Another item to take in consideration is how accurate the calibration is, after the experiment I intend to use 100g weights to repeat the experiment and compare to see the difference in voltage readings. This will enable to me to see how accurate and consistent the readings are.
A potentiometer is essentially a variable resistor; the angle of rotation is an adjustable method of manipulating the resistance, as the slider moves it alters Vout from a fixed input. The potentiometer I used was a low-power single turn with 3 terminals. It has the ability to control voltage (via resistance induction) and act as a potential divider. On my specific circuit layout where the multimeter is connected through the circuit on the centre terminal and to the centre of the pack of cells, it has the ability to change resistance when twisted clockwise in the forms of negative (-3v) and positive (3v) when anti-clockwise, whereas, it is typical used for controlling a singular direction.
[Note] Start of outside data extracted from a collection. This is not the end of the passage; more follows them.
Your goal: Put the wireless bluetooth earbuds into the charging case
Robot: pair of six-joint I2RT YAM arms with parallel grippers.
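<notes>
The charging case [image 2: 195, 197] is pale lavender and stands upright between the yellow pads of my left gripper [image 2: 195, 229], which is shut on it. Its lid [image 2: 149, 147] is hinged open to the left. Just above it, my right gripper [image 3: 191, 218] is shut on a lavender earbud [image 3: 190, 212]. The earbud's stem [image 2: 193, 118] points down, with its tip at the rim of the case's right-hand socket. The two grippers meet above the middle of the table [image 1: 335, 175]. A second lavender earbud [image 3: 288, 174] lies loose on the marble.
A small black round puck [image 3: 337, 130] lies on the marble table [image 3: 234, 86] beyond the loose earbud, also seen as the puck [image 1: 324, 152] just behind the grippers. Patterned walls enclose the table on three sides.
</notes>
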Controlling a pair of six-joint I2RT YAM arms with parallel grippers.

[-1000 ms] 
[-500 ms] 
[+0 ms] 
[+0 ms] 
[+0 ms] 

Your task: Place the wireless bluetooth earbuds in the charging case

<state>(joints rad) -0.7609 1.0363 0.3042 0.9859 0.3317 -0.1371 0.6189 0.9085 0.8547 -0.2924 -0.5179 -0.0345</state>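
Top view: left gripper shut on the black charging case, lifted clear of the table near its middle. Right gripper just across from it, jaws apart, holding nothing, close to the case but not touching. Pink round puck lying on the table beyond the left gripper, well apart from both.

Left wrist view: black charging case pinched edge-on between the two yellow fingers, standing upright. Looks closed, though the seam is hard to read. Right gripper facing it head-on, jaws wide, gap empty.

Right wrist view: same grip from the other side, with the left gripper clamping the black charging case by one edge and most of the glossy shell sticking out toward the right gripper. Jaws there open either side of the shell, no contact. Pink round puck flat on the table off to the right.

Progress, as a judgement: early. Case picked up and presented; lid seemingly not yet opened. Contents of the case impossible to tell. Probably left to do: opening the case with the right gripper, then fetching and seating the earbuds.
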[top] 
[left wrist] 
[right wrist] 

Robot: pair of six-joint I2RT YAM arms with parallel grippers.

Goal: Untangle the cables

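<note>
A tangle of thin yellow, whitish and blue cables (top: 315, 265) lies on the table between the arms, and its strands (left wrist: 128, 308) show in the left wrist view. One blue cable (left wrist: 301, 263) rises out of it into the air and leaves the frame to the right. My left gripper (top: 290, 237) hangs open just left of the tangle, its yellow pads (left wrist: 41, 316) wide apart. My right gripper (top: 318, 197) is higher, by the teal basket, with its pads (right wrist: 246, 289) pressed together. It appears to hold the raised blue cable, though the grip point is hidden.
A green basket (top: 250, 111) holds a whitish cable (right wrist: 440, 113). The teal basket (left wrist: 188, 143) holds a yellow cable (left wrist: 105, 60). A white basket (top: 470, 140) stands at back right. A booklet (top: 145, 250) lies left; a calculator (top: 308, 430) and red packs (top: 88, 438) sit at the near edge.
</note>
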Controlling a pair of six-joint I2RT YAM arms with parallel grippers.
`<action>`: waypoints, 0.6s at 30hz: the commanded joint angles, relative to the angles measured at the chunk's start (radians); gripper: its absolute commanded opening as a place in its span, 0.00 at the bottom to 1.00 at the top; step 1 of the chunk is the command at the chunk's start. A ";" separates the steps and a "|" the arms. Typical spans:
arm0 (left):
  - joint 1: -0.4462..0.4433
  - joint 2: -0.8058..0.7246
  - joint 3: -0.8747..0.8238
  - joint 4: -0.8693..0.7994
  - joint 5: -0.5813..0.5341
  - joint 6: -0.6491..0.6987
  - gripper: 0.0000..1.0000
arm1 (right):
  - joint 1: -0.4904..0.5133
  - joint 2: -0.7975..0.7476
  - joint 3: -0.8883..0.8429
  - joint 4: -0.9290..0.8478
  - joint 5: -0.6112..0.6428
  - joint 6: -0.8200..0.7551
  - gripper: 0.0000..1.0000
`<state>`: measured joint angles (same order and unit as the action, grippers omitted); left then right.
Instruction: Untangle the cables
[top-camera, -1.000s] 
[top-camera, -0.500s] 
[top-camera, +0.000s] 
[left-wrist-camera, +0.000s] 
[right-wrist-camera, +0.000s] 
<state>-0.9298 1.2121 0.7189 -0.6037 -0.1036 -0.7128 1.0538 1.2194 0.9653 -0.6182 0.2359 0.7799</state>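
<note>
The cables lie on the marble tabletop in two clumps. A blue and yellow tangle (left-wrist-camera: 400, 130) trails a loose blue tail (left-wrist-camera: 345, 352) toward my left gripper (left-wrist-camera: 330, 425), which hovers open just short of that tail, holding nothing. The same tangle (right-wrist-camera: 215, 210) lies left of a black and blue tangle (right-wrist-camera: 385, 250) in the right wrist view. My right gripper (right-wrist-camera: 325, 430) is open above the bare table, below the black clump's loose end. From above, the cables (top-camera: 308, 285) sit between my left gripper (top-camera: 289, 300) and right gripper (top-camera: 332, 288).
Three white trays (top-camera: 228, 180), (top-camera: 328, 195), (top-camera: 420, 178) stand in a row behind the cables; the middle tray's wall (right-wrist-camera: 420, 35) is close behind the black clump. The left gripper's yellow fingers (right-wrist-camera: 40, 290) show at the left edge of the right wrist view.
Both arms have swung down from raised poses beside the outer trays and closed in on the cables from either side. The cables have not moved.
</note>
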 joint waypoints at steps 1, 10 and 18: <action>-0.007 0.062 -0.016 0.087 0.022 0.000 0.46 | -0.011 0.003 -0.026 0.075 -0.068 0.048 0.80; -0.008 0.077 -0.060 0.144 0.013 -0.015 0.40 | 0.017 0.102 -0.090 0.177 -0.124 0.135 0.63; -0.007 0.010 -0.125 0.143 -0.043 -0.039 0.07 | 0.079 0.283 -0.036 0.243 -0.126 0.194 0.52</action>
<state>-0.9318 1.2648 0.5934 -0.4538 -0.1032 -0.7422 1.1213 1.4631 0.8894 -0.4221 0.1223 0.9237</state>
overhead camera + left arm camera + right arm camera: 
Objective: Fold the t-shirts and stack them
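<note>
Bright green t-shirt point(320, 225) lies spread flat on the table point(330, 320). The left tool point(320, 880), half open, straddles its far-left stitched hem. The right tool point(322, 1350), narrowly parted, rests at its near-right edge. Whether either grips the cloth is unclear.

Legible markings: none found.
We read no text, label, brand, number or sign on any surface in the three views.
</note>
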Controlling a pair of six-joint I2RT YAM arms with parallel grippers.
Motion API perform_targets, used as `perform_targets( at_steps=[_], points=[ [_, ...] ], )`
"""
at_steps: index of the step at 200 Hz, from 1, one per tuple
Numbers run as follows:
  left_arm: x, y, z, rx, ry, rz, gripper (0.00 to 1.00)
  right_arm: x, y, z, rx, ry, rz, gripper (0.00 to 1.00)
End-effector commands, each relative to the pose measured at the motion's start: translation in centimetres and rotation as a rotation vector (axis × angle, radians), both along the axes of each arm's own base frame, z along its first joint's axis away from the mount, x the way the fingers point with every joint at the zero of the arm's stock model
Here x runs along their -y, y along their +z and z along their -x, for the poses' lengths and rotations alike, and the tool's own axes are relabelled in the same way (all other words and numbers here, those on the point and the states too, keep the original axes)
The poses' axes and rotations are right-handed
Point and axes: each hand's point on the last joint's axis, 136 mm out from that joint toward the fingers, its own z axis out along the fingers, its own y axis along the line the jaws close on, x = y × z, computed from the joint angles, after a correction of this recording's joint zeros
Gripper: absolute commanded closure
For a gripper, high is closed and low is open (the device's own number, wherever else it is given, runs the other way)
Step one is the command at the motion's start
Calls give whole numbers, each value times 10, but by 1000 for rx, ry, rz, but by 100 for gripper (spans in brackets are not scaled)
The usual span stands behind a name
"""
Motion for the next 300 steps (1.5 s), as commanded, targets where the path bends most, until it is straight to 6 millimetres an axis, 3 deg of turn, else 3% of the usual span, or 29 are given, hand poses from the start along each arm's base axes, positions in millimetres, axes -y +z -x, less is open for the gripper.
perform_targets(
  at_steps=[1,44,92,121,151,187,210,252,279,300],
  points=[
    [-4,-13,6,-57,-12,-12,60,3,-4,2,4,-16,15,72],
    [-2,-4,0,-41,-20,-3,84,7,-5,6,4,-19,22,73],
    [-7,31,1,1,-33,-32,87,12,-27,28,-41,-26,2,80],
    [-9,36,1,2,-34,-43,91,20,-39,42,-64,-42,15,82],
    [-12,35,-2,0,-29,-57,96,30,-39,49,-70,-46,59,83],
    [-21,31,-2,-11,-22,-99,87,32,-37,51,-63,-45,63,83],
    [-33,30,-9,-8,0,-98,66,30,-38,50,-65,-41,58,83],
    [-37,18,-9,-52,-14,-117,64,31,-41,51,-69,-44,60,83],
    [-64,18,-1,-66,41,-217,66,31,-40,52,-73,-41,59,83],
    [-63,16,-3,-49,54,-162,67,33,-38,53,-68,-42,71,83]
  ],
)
Commercially this allows the adjustment of voltage; a potentiometer is commonly used on audio devices which control the volume.
Consistency of the apparatus was key to accuracy, due to the constant stress of holding weights the meccano shaft potentiometer and constant resistive losses I had to complete collecting readings within a day to ensure no changes were made to the shaft and spring.
Firstly I shall begin with acknowledging the original voltage as zeroing the potentiometer at 0.00v I deduced would be very difficult. Therefore from that I would add 10g masses on and measure the readings on the voltmeter minus the original voltage. After adding a mass I did not unload the units as it may cause a permanent deformation to the spring and changing the original reading.
After I took the voltage readings, I will user a 360ï¿½ protractor to measure the angle of rotation by lining up the shaft with the protractor shaft and placing the centre of the protractor on the centre of the rotating wheel.
Due to human imperfections when constructing the apparatus, one did not consider a catch for holding the expansion of the spring when stretched. This denotes that at heavy loads the spring comes loose off the wheel and I am required to physically re-assemble the spring in its original position after each addition of mass is added. The spring also sometimes got caught on the imperfections of the MDF wheel, as a result, there were times when the spring reached a level of load at which it stopped stretching until a significant weight is added. In addition, one must consider the permanent deformation of the spring as it is constantly stretched beyond 5 times its length, going beyond its elastic limit may lead to an easier turning of the rotary device. There was also relative nervousness that if the spring would snap under tension.